_The problem_:
The answer is to be the data below, written out in full and exactly.

(Records from a data collection)
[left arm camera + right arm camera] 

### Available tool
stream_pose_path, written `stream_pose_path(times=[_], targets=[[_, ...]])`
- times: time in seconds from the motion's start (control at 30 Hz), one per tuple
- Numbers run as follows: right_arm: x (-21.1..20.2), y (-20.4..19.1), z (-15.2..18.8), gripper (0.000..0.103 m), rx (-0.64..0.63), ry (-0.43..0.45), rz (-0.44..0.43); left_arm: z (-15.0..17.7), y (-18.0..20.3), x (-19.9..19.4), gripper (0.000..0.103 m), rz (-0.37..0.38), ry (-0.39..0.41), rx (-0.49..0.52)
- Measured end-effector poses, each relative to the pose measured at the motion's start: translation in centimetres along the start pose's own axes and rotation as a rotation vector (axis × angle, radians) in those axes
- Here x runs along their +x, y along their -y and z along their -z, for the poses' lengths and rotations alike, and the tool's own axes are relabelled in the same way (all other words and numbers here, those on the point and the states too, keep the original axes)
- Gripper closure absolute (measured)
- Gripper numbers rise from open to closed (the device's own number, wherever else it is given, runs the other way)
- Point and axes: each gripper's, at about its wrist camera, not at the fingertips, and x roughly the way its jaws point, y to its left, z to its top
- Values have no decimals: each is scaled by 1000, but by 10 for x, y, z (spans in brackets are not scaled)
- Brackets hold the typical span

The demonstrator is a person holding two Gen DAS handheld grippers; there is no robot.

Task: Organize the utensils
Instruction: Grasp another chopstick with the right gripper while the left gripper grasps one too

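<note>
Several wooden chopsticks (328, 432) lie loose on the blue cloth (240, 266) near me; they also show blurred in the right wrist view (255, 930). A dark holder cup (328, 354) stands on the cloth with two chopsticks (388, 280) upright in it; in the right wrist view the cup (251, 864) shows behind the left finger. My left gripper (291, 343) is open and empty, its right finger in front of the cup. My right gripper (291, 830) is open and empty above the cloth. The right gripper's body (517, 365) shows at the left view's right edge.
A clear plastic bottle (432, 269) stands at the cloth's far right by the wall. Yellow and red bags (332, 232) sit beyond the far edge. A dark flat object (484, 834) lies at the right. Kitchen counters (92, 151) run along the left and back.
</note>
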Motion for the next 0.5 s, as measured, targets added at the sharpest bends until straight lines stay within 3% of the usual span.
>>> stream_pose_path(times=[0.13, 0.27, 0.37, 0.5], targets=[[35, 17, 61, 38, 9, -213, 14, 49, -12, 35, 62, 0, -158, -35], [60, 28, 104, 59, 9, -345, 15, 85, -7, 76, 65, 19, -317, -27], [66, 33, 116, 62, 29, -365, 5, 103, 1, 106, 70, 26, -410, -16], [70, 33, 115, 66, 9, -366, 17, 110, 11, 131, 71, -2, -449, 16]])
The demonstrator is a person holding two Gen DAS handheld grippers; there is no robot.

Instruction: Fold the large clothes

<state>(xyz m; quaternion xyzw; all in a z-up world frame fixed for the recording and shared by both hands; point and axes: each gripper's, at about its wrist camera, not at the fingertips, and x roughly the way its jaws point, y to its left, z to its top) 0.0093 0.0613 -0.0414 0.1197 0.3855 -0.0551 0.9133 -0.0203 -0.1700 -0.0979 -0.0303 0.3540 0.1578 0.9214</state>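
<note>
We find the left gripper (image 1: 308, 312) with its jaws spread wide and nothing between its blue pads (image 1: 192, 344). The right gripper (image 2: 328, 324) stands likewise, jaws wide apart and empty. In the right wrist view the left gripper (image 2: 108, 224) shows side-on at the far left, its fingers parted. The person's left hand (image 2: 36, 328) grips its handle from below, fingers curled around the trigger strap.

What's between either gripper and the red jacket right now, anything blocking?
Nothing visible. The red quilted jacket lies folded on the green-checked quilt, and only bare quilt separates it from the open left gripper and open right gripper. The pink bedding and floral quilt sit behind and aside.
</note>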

_Response for this exercise_:
[left arm camera + right arm camera] 

### Available tool
stream_pose_path, written `stream_pose_path(times=[_], targets=[[_, ...]])`
- times: time in seconds from the motion's start (control at 30 Hz), one per tuple
- Numbers run as follows: right_arm: x (-21.1..20.2), y (-20.4..19.1), z (-15.2..18.8), gripper (0.000..0.103 m), rx (-0.64..0.63), ry (-0.43..0.45), rz (-0.44..0.43); left_arm: z (-15.0..17.7), y (-18.0..20.3), x (-19.9..19.4), gripper (0.000..0.103 m), rz (-0.37..0.38), ry (-0.39..0.41), rx (-0.49..0.52)
- Measured end-effector poses, each relative to the pose measured at the motion's start: translation in centimetres along the start pose's own axes and rotation as a rotation vector (axis × angle, radians) in those axes
- Here x runs along their +x, y along their -y and z along their -z, for the poses' lengths and rotations alike, and the tool's own axes are relabelled in the same way (all other words and numbers here, those on the point and the states too, keep the original axes)
- Gripper closure absolute (measured)
- Gripper numbers rise from open to closed (the device's own number, wherever else it is given, runs the other way)
- Point and axes: each gripper's, at about its wrist camera, not at the fingertips, and x roughly the way its jaws point, y to its left, z to its top
- Values have no decimals: each is scaled by 1000, but by 10 for x, y, z (spans in brackets are not scaled)
- Brackets hold the typical span

The demonstrator is a person holding two Gen DAS handheld grippers; there is no robot.

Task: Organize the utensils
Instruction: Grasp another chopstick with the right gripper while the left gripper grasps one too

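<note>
Several wooden chopsticks (328, 432) lie loose on the blue cloth (240, 266) near me; they also show blurred in the right wrist view (255, 930). A dark holder cup (328, 354) stands on the cloth with two chopsticks (388, 280) upright in it; in the right wrist view the cup (251, 864) shows behind the left finger. My left gripper (291, 343) is open and empty, its right finger in front of the cup. My right gripper (291, 830) is open and empty above the cloth. The right gripper's body (517, 365) shows at the left view's right edge.
A clear plastic bottle (432, 269) stands at the cloth's far right by the wall. Yellow and red bags (332, 232) sit beyond the far edge. A dark flat object (484, 834) lies at the right. Kitchen counters (92, 151) run along the left and back.
</note>
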Motion for the next 0.5 s, as measured, targets added at the sharpest bends until straight lines stay within 3% of the usual span.
>>> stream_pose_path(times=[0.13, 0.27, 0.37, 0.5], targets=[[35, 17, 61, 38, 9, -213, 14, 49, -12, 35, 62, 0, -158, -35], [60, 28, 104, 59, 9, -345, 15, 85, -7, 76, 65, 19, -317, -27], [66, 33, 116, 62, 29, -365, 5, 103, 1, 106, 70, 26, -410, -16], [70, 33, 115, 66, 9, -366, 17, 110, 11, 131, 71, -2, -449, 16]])
The demonstrator is a person holding two Gen DAS handheld grippers; there is no robot.

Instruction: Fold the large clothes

<state>(xyz m; quaternion xyzw; all in a z-up world frame fixed for the recording and shared by both hands; point and axes: each gripper's, at about its wrist camera, not at the fingertips, and x roughly the way its jaws point, y to its left, z to its top) 0.0093 0.0613 -0.0414 0.1197 0.3855 -0.0551 0.9133 -0.0203 -0.1700 -0.0979 -0.0303 0.3540 0.1578 0.9214</state>
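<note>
We find the left gripper (image 1: 308, 312) with its jaws spread wide and nothing between its blue pads (image 1: 192, 344). The right gripper (image 2: 328, 324) stands likewise, jaws wide apart and empty. In the right wrist view the left gripper (image 2: 108, 224) shows side-on at the far left, its fingers parted. The person's left hand (image 2: 36, 328) grips its handle from below, fingers curled around the trigger strap.

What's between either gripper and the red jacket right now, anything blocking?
Nothing visible. The red quilted jacket lies folded on the green-checked quilt, and only bare quilt separates it from the open left gripper and open right gripper. The pink bedding and floral quilt sit behind and aside.
</note>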

No further output is required.